Narrated by Robert Petkoff
Length: 14 hours 29 minutes
Brezhnev, Andropov, and Chernenko die. Gorbachev is not trusted. Yeltzin is called The Destroyer. The KGB already recognized in the early 1990s that the Soviet Union was falling apart and began mafia-like operations to export and hide billions to ensure their own survival after the collapse.
They began laying the groundwork for a new supranationalist Russia. These are the men who catapulted Putin, then a junior member of the cabal, to power. Once in power, he brings his criminal gang from St. Petersburg to Moscow.

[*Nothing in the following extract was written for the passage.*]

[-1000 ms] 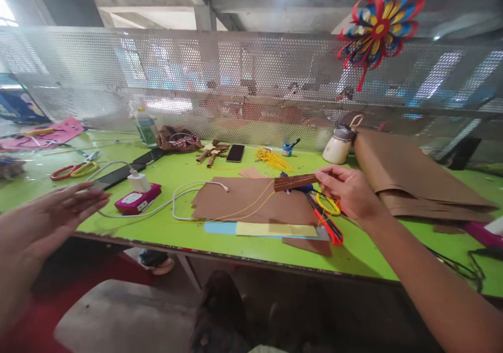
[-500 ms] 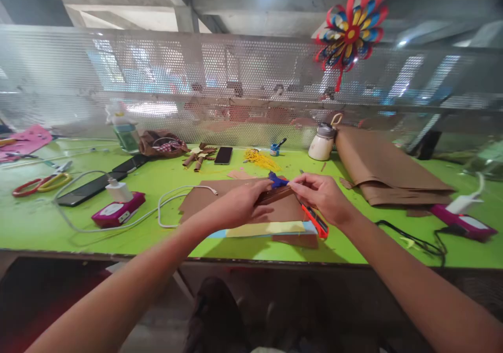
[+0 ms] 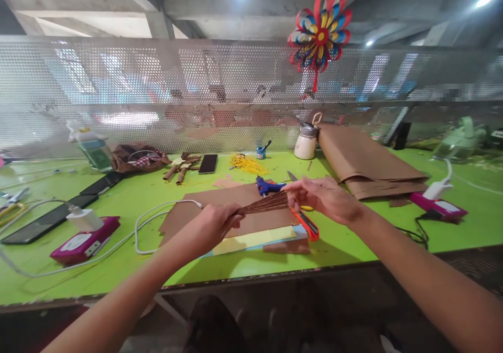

Together they loot the nation’s resources; suppress the opposition; jail, exile, or murder their enemies; acquire enormous private wealth; and divide up the nation’s oil, gas, treasure. They blackmail and attack their neighbors, many parts of the old USSR, and threaten the West with economic reprisal. Hundreds of KGB (and FSB, its successor) banks are established to transfer assets abroad, many of them offshore. This is why USA Administration is targeting individuals and banks over Ukraine. The intention of Putin and these men is to restore the Russian empire.
Russian scholar Dawisha describes and exposes the origins of Putin’s kleptocratic regime. She presents extensive hard evidence about his gang’s use of public positions for personal gain even before he became president in 2000. She documents the establishment of Bank Rossiya, now sanctioned by the U.S.; the rise of the Ozero Cooperative, founded by Putin and other members now subject to visa bans and asset seizures; the links between Putin and Petromed, the company that diverted millions in state funds to build Putin’s Palace near Sochi; the role of security officials from Putin’s KGB days in Leningrad and Dresden, and their alliance with organized crime.
This book is the result of years of research into the KGB and the various and thriving crime syndicates. It documents how Putin rose to run them. Dawisha’s sources include Stasi archives, Russian insiders, investigative journalists in the US, Britain, Germany, Finland, France and Italy, and Western officials who served in Moscow, including from the CIA. Russian journalists wrote part of this story when the Russian media was still free. Many of them died for this story, and their work has largely been scrubbed from the Internet, and even from Russian libraries she says. But some of that work remains..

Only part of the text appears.